Ces fréquences ont par contre l’avantage de disposer de larges bandes disponibles, permettant de faire transiter de grosses quantités de données : il est bien plus facile de trouver des milliers de MHz de disponible dans les 140 GHz qu’en dessous de 10 GHz… et c’est peu de le dire !

Le CEA développe des « surfaces réfléchissantes intelligentes »
Afin d’exploiter aux mieux ces fréquences, le Commissariat est en train de concevoir « des technologies au-delà de l'état de l'art avec une haute directivité et une antenne orientable électroniquement », ainsi que des « surfaces réfléchissantes intelligentes ».

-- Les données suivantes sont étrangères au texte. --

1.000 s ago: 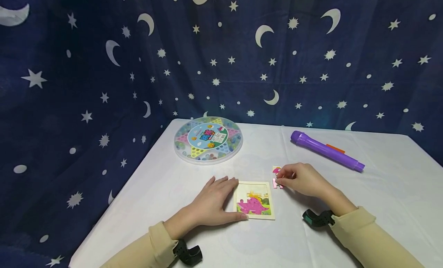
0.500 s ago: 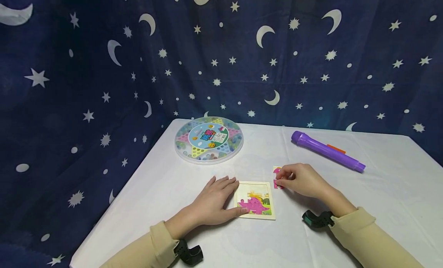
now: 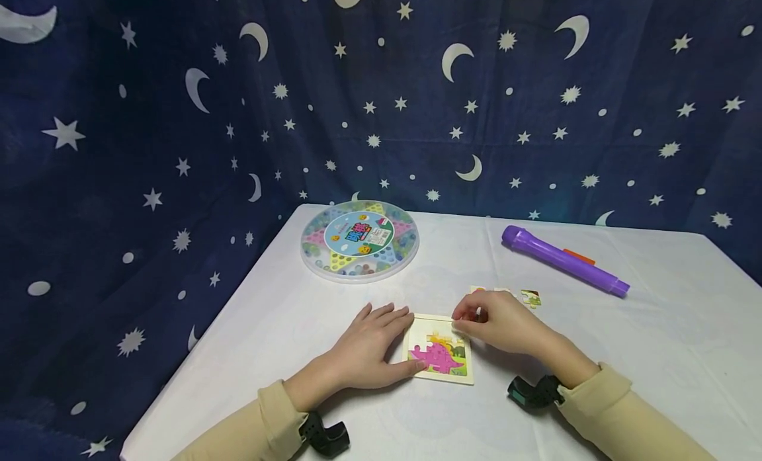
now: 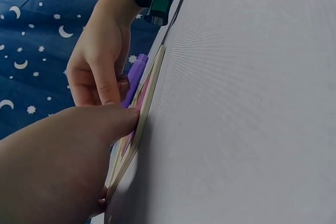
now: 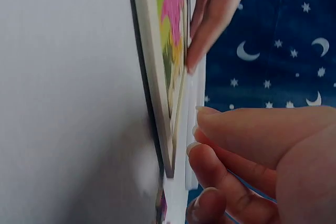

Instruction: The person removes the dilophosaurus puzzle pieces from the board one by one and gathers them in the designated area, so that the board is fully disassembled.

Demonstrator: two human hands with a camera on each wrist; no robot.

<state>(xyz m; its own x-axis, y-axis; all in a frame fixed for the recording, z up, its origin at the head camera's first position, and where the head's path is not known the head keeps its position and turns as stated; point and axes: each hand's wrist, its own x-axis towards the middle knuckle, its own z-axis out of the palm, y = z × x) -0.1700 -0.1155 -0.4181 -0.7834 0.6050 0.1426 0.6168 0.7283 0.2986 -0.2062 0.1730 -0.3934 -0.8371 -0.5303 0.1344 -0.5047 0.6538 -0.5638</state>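
Note:
A small jigsaw puzzle (image 3: 440,358) in a square wooden frame (image 3: 443,379) lies on the table, its picture a pink dinosaur, with bare board across the top and upper left. My left hand (image 3: 369,352) rests along the frame's left side, fingers extended, thumb over the lower left part; the left wrist view shows that thumb (image 4: 123,121) touching the puzzle. Over the frame's upper right corner is my right hand (image 3: 506,322), thumb and fingertips pinched together around a puzzle piece that the fingers almost wholly hide. In the right wrist view the fingertips (image 5: 202,153) stand just off the frame.
Several loose puzzle pieces (image 3: 531,297) lie beyond the right hand, partly covered by it. A round Chinese checkers box (image 3: 360,243) sits at the back left. At the back right lies a purple toy microphone (image 3: 562,260). A starry dark-blue curtain (image 3: 417,117) hangs behind the table.
My right hand has moved left from the loose pieces to the frame's upper right corner, uncovering pieces behind it. The left hand stays put; the frame has tilted slightly.

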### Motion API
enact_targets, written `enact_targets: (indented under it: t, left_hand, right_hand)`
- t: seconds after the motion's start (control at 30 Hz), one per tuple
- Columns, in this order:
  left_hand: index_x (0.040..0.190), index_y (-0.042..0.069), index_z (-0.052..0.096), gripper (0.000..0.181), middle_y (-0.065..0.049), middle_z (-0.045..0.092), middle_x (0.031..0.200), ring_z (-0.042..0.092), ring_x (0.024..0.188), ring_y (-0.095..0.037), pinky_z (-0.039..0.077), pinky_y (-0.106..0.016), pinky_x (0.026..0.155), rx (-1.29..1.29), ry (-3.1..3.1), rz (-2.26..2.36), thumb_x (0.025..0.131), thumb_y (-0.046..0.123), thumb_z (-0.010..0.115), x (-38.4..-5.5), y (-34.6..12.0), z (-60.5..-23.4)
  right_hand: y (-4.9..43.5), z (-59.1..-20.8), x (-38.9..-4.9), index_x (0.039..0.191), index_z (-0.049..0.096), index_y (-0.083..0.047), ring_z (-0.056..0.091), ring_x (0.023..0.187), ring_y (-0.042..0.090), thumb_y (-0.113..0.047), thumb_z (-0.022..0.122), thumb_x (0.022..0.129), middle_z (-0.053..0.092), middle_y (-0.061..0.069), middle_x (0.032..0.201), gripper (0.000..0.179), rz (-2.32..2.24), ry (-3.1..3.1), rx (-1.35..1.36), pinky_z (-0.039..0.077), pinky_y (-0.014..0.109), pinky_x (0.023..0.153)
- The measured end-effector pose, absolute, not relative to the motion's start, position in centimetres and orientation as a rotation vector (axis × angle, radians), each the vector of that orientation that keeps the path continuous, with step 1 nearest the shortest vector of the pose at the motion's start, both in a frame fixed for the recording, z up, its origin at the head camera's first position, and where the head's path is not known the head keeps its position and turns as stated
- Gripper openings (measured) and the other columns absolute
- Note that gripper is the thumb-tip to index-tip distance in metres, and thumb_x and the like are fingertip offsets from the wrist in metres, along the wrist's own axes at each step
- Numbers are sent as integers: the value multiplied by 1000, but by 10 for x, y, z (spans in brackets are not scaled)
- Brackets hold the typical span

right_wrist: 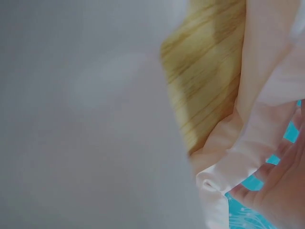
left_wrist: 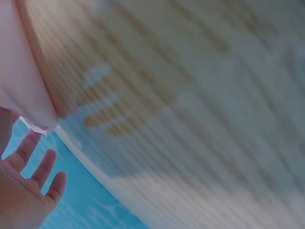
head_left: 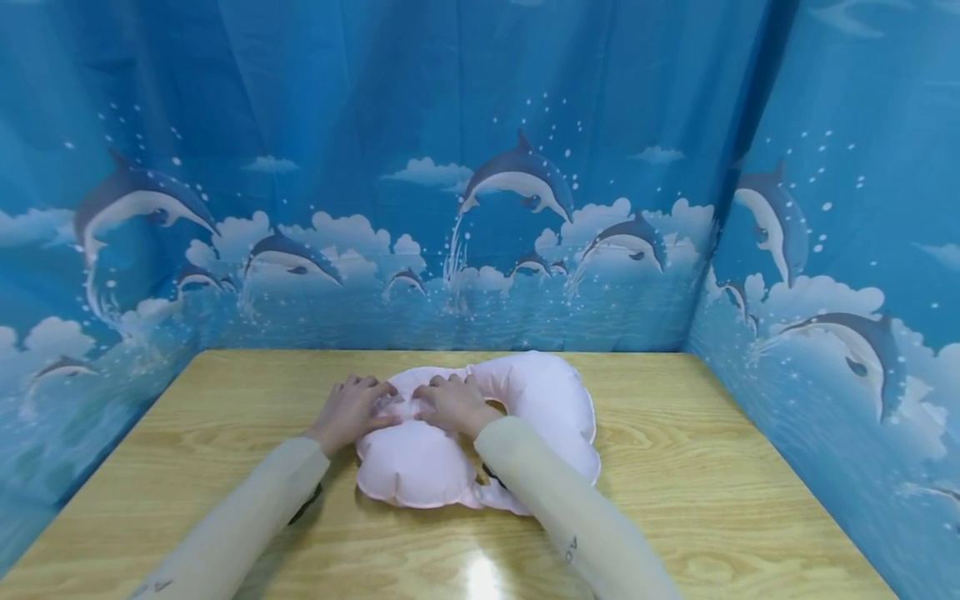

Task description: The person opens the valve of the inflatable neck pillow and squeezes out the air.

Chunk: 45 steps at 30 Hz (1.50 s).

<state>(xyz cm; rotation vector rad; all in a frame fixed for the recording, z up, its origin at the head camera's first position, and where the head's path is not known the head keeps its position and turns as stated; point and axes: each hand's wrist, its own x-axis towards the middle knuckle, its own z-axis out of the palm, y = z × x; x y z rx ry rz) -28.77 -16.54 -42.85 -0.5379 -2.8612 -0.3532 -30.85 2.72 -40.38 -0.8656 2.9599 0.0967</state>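
A puffy, pale pink cushion, ring-like with a gap in its middle, lies on the wooden table. My left hand grips its left side, thumb and fingers bent on the fabric. Close beside it, my right hand holds the narrow, gathered part next to the gap. In the left wrist view, the left hand has its index finger by the cushion's edge, other fingers spread apart. The right wrist view shows the right hand behind a folded pink strip, its thumb hidden.
The wooden table has a glossy top with a bright reflection near the front. Blue curtains printed with dolphins hang behind it and along both sides.
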Motion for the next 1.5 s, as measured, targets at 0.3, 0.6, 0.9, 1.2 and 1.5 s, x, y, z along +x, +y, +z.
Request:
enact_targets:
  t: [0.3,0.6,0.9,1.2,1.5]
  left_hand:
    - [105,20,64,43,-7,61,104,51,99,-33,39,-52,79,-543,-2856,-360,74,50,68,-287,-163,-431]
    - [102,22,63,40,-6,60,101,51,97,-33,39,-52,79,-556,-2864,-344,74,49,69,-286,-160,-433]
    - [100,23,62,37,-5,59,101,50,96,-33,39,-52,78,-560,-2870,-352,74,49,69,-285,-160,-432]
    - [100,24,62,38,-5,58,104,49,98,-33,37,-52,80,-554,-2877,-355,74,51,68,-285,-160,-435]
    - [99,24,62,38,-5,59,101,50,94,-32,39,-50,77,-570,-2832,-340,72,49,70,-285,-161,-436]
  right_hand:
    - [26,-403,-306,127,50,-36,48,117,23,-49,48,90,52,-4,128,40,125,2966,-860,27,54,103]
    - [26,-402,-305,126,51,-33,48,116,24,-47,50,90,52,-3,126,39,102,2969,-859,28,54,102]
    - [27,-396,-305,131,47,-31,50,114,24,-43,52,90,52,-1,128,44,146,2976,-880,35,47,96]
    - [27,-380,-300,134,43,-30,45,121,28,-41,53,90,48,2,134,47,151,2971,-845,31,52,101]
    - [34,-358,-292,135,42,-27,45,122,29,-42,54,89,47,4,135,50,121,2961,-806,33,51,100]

« Ces réflecteurs focaliseront l’énergie de rayonnement et diminueront fortement la consommation et l’exposition aux ondes. Ils s’inscrivent dans une vision européenne de la 6G qui priorise la réduction des impacts et l’augmentation du niveau de sûreté. Les acteurs asiatiques, pour leur part, privilégient à ce jour le gain de performance », explique le CEA.
Dans ce document, le CEA rappelle les grandes lignes directrices et objectifs de RISE-6G :
- « définir de nouvelles architectures de réseau et stratégies d'exploitation intégrant de multiples surfaces intelligentes reconfigurables,
- caractériser les limites fondamentales du nouveau système en s’appuyant sur les modèles réalistes et validés de propagation des ondes radio,
- concevoir des solutions afin de trouver le juste milieu entre connectivités haute capacité, efficacité énergétique, exposition aux champs électromagnétiques et précision de localisation […] tout en tenant compte des exigences législatives et réglementaires spécifiques sur l’utilisation du spectre, la protection des données et l’émission de champs électromagnétiques
- proposer un prototype/benchmark de ces innovations via deux essais complémentaires (site de production Fiat Industry 4.0 et gare SNCF) ».
Patience est le maitre mot… la 6G prévue pour 2030
« La 6G sera naturellement exploitée pour l'Internet des objets, dans l'industrie 4.0, la conduite autonome, les usines intelligentes et de nombreux autres domaines. Mais pour en bénéficier, il faudra patienter une bonne dizaine d'années ! », ajoute le CEA.
Cette nouvelle génération est en effet prévue qu’à l’horizon 2030. Des étapes intermédiaires sont évidemment en place pour encadrer ce chantier. Les grandes tendances et les technologies clés devraient être définies aux alentours de mi-2022, tandis que la standardisation technique ne devrait pas arriver avant cinq ans.